Activity> The data is to be retyped in full, exactly.

Working data section start

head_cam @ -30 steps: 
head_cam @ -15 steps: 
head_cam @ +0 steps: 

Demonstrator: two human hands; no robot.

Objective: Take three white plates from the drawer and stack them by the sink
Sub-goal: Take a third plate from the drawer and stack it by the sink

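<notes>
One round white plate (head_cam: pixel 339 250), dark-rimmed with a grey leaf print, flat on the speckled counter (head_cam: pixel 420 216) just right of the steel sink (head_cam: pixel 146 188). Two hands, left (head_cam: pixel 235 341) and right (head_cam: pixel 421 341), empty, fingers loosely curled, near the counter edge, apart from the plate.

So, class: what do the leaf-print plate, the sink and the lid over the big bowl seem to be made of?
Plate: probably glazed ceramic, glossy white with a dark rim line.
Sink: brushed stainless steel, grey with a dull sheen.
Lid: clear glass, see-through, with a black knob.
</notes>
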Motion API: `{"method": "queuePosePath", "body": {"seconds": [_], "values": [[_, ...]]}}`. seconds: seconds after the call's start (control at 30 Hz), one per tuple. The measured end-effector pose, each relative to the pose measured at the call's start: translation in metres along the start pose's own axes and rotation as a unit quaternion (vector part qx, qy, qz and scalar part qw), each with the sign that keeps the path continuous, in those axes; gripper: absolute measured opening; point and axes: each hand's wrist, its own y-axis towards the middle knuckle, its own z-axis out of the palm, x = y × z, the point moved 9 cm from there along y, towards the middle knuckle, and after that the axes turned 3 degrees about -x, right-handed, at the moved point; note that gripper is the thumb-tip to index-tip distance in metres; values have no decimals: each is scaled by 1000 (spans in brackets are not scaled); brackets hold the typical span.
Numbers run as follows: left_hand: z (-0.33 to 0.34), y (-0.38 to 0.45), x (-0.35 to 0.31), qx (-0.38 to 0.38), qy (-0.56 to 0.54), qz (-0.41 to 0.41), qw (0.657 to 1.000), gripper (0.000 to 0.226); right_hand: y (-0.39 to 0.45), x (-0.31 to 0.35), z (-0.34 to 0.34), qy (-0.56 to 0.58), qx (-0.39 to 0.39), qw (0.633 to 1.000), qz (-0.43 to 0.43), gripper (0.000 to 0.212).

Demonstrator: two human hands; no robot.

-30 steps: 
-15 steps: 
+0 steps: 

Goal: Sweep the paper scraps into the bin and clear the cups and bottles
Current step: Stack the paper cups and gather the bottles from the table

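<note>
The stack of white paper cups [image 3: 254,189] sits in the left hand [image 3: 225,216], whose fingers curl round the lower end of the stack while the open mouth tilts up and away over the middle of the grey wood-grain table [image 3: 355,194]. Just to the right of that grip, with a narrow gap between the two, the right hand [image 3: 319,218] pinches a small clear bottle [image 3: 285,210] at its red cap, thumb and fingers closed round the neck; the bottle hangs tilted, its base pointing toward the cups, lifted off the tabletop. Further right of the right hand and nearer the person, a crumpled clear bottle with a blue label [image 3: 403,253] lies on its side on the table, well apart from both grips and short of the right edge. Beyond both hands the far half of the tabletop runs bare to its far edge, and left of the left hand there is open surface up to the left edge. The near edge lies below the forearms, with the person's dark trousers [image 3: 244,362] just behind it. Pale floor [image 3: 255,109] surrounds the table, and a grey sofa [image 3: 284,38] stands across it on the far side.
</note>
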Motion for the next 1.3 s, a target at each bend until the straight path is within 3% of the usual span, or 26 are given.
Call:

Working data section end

Result below>
head_cam @ -30 steps: 
head_cam @ -15 steps: 
head_cam @ +0 steps: 

Demonstrator: two human hands; no robot.

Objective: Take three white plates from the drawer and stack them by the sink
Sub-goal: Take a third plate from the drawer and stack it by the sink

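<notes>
One round white plate (head_cam: pixel 339 250), dark-rimmed with a grey leaf print, flat on the speckled counter (head_cam: pixel 420 216) just right of the steel sink (head_cam: pixel 146 188). Two hands, left (head_cam: pixel 235 341) and right (head_cam: pixel 421 341), empty, fingers loosely curled, near the counter edge, apart from the plate.

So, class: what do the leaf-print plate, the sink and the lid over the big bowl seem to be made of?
Plate: probably glazed ceramic, glossy white with a dark rim line.
Sink: brushed stainless steel, grey with a dull sheen.
Lid: clear glass, see-through, with a black knob.
</notes>
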Motion API: `{"method": "queuePosePath", "body": {"seconds": [_], "values": [[_, ...]]}}`. seconds: seconds after the call's start (control at 30 Hz), one per tuple. The measured end-effector pose, each relative to the pose measured at the call's start: translation in metres along the start pose's own axes and rotation as a unit quaternion (vector part qx, qy, qz and scalar part qw), each with the sign that keeps the path continuous, in those axes; gripper: absolute measured opening; point and axes: each hand's wrist, its own y-axis towards the middle knuckle, its own z-axis out of the palm, x = y × z, the point moved 9 cm from there along y, towards the middle knuckle, and after that the axes turned 3 degrees about -x, right-handed, at the moved point; note that gripper is the thumb-tip to index-tip distance in metres; values have no decimals: each is scaled by 1000 (spans in brackets are not scaled); brackets hold the typical span.
Numbers run as follows: left_hand: z (-0.33 to 0.34), y (-0.38 to 0.45), x (-0.35 to 0.31), qx (-0.38 to 0.38), qy (-0.56 to 0.54), qz (-0.41 to 0.41), qw (0.657 to 1.000), gripper (0.000 to 0.226); right_hand: y (-0.39 to 0.45), x (-0.31 to 0.35), z (-0.34 to 0.34), qy (-0.56 to 0.58), qx (-0.39 to 0.39), qw (0.633 to 1.000), qz (-0.43 to 0.43), gripper (0.000 to 0.212).

Demonstrator: two human hands; no robot.

-30 steps: 
-15 steps: 
+0 steps: 

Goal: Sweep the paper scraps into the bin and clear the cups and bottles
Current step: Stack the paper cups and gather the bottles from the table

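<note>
The stack of white paper cups [image 3: 254,189] sits in the left hand [image 3: 225,216], whose fingers curl round the lower end of the stack while the open mouth tilts up and away over the middle of the grey wood-grain table [image 3: 355,194]. Just to the right of that grip, with a narrow gap between the two, the right hand [image 3: 319,218] pinches a small clear bottle [image 3: 285,210] at its red cap, thumb and fingers closed round the neck; the bottle hangs tilted, its base pointing toward the cups, lifted off the tabletop. Further right of the right hand and nearer the person, a crumpled clear bottle with a blue label [image 3: 403,253] lies on its side on the table, well apart from both grips and short of the right edge. Beyond both hands the far half of the tabletop runs bare to its far edge, and left of the left hand there is open surface up to the left edge. The near edge lies below the forearms, with the person's dark trousers [image 3: 244,362] just behind it. Pale floor [image 3: 255,109] surrounds the table, and a grey sofa [image 3: 284,38] stands across it on the far side.
</note>
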Motion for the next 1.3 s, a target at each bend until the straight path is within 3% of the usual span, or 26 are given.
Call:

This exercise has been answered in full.